Attitudes IET runs on values: passion, love, kindness, determination, hospitality, the desire to share not only food but information, overlooking outdated obstacles, focusing on making immediate positive changes and the power of small actions and challenging society's fear of the 'other'. They clearly love what they do and aren't afraid of the long haul, they take a long term view 'this story is still being written'. They value inclusion 'if you eat, you're in' and create lots of opportunities for action.

Visibility You can see the power of visibility - for example, the Green route signs were a beautiful mixture of art, growing and education, the banner and chalkboards for local producers in the market, all make local food and the IET 'brand' visible.

Growing tips including which plants have been successful in public spaces. Learning that edible landscapes are just as ambient as conventional one. We saw the power of having gardens in town, on the high street, in public places, in a way that is different to distant market gardens or farms.

Impact IET has inspired thousands of relationships and conversations around food growing locally, nationally and internationally. Starting small with a clear focus, has had all these unexpected effects and positive impacts worldwide.

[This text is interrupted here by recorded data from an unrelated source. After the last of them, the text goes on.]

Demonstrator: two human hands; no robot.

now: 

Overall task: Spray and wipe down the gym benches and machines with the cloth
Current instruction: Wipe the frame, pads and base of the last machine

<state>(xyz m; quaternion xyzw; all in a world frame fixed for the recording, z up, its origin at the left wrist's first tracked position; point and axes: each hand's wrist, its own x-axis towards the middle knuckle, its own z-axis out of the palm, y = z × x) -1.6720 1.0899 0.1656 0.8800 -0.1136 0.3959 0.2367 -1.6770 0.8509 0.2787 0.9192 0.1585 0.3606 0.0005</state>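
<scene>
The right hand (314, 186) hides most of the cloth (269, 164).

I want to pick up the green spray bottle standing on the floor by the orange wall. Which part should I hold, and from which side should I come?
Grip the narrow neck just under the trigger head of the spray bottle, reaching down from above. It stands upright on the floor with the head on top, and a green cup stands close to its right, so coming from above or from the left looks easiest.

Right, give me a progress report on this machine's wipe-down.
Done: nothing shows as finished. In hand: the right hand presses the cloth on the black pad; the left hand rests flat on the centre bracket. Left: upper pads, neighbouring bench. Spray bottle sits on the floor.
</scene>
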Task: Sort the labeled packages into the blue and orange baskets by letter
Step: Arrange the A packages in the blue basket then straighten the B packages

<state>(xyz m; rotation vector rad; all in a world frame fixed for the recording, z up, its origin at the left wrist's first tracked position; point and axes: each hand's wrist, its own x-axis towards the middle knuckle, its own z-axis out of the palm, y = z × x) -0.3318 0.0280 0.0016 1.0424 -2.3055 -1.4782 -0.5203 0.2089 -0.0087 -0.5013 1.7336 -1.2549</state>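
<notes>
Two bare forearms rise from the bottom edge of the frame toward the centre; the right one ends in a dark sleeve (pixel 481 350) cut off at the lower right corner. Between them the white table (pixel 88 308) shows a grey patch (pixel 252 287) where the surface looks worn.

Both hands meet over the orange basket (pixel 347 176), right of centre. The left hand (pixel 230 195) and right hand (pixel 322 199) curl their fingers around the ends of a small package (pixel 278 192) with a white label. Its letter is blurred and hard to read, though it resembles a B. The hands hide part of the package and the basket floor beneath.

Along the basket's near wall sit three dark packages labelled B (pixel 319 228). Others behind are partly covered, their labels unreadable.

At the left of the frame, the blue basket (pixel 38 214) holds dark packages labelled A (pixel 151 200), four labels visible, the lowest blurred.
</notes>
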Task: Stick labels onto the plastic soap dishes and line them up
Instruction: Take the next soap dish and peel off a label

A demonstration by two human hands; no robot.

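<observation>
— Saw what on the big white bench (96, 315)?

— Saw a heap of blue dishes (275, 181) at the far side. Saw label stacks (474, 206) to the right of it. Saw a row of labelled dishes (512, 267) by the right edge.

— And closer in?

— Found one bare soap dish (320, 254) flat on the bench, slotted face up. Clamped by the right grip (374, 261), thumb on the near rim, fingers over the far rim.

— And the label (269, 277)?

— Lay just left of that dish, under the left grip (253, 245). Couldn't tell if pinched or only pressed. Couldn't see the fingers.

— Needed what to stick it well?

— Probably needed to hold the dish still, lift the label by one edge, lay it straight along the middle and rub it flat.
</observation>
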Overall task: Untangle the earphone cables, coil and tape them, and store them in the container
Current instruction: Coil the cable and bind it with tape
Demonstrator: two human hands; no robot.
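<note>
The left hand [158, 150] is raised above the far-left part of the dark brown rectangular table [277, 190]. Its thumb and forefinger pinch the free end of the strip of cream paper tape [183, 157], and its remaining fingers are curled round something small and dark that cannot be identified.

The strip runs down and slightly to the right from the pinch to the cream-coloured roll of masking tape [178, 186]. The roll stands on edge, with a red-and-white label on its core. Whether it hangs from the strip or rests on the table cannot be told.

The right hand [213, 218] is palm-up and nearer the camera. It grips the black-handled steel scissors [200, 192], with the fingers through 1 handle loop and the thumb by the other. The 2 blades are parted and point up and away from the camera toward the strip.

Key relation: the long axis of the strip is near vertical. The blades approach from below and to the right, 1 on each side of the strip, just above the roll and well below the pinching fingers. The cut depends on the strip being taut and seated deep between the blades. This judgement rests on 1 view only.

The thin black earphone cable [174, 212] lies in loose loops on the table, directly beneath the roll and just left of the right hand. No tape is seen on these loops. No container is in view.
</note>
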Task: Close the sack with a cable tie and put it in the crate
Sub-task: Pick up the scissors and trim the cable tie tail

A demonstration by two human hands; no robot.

Skill & Privilege Its clear there are huge opportunities for community engagement in Todmorden, and a real sense of ownership in the town. The group are visibility making a difference and working with diverse groups of people. However it is clear there is a skilled core group driving IET, who have a background in community organising, awareness of existing networks, knowledge of how to access grants a and the privilege of time, through being retired or embracingly unemployed. No doubt these driving members invest a huge amount of time, love and energy into IET and it really shows.